Exacerbation de l’asthme — Questions fréquentes (FAQ)
1) Que couvre cet algorithme ?
L’algorithme guide la prise en charge d’une exacerbation de l’asthme en contexte aigu, notamment l’évaluation initiale, la stratification de la gravité, l’identification des facteurs de risque, le traitement bronchodilatateur, la corticothérapie systémique, les critères d’hospitalisation et les recommandations pour la sortie et le suivi.
2) Quels sont les principaux signes de gravité d’une exacerbation de l’asthme ?
Les principaux signes comprennent une SpO₂ <90–92 %, une difficulté à terminer les phrases, une utilisation marquée des muscles respiratoires accessoires, un silence auscultatoire, une altération de l’état de conscience, une fatigue respiratoire, une bradycardie ou une aggravation progressive malgré le traitement initial.
3) Quels facteurs augmentent le risque de mortalité liée à l’asthme ?
Les facteurs de risque importants comprennent des antécédents d’hospitalisation en unité de soins intensifs ou d’intubation, des exacerbations fréquentes, une utilisation excessive de SABA, une mauvaise observance thérapeutique, l’absence de plan d’action écrit, une maladie psychiatrique, une allergie alimentaire et l’arrêt récent d’une corticothérapie.
4) Quel est le traitement bronchodilatateur initial recommandé ?
Le traitement initial repose sur le salbutamol inhalé, administré de préférence au moyen d’un inhalateur-doseur pressurisé avec chambre d’inhalation. Dans les exacerbations modérées ou sévères, du bromure d’ipratropium peut être associé, en particulier durant la première heure de traitement.
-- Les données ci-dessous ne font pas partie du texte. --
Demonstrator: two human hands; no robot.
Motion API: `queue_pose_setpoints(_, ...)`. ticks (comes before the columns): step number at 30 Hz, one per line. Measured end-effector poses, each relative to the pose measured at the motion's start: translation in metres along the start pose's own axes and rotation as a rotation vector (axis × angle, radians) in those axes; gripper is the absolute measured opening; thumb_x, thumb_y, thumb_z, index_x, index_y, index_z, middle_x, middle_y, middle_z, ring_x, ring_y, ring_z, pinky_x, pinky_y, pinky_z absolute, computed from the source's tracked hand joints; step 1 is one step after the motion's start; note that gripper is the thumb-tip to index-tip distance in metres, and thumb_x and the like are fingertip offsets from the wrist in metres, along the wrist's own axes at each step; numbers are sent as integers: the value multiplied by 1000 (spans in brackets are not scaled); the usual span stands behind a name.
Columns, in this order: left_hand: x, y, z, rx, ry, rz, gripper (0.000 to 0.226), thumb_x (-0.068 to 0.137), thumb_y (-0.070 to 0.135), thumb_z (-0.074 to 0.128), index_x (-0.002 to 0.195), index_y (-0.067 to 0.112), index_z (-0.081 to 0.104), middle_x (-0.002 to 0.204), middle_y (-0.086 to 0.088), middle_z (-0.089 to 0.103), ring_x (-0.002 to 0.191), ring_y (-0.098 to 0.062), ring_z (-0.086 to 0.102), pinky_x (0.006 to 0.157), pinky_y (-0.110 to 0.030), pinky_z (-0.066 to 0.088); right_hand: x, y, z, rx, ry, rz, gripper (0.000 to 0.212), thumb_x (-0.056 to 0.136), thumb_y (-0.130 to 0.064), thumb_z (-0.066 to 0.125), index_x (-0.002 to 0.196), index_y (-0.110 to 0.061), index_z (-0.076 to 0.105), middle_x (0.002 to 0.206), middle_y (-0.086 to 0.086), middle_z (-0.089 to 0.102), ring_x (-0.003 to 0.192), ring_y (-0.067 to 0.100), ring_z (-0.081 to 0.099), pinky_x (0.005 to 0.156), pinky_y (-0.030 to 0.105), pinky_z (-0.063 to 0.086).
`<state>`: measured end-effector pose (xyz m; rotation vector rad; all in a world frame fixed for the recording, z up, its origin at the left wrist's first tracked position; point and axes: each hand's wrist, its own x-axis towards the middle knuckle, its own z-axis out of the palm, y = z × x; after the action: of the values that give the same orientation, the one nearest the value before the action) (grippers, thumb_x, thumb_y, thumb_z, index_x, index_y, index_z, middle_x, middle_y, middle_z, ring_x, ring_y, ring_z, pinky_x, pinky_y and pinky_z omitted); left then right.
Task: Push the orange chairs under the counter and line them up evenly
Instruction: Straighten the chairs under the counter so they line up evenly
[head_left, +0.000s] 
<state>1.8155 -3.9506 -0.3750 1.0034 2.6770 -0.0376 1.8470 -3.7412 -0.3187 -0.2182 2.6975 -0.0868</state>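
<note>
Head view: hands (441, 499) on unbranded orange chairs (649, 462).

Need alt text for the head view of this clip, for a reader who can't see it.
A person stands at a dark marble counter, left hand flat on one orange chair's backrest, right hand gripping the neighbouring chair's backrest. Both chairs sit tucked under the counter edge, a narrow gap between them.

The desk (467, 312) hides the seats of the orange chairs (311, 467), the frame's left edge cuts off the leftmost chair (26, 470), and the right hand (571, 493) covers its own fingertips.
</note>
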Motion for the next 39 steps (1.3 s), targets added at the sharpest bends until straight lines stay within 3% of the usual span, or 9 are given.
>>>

5) Quand faut-il instaurer une corticothérapie systémique ?
La corticothérapie systémique doit être instaurée précocement dans les exacerbations modérées ou sévères, ou lorsque la réponse à la bronchodilatation initiale est insuffisante. Une prednisolone orale peut être utilisée, ou une corticothérapie intraveineuse dans les situations les plus sévères.
6) Quand faut-il utiliser du sulfate de magnésium ?
Le sulfate de magnésium intraveineux peut être envisagé dans les exacerbations sévères, notamment lorsque la réponse initiale au traitement bronchodilatateur et à la corticothérapie est insuffisante ou qu’une obstruction importante du débit aérien persiste.
7) Quel est l’objectif de l’oxygénothérapie ?
L’oxygénothérapie doit maintenir une SpO₂ comprise entre 93 et 95 % chez l’adulte et entre 94 et 98 % chez l’enfant, afin d’éviter une hypoxémie significative sans provoquer d’hyperoxie inutile.
8) Quand faut-il envisager une hospitalisation ?
Une hospitalisation doit être envisagée en cas de réponse incomplète, de besoin persistant de bronchodilatateurs fréquents, d’hypoxémie, d’exacerbation sévère, d’antécédents d’exacerbations graves, de difficultés sociales ou de mauvaise observance thérapeutique.
9) Que doit comprendre la sortie après une exacerbation ?
La sortie doit comprendre l’optimisation du traitement de fond, un plan d’action écrit, la vérification de la technique d’inhalation, une courte cure de corticostéroïdes oraux lorsqu’elle est indiquée, des recommandations concernant le traitement de secours et l’organisation d’une consultation de réévaluation.
10) Quel est le rôle des corticostéroïdes inhalés après une exacerbation ?
Une exacerbation de l’asthme est un marqueur de contrôle insuffisant. Le traitement par CSI doit être optimisé, souvent en association avec le formotérol, afin de réduire le risque de futures exacerbations.
11) Quand faut-il procéder à une réévaluation ?
La réévaluation doit avoir lieu rapidement, habituellement dans un délai de 2 à 7 jours chez l’adulte et de 1 à 2 jours chez l’enfant, afin de confirmer la résolution clinique, de vérifier la technique d’inhalation et l’observance thérapeutique, et d’évaluer la nécessité d’adapter le traitement.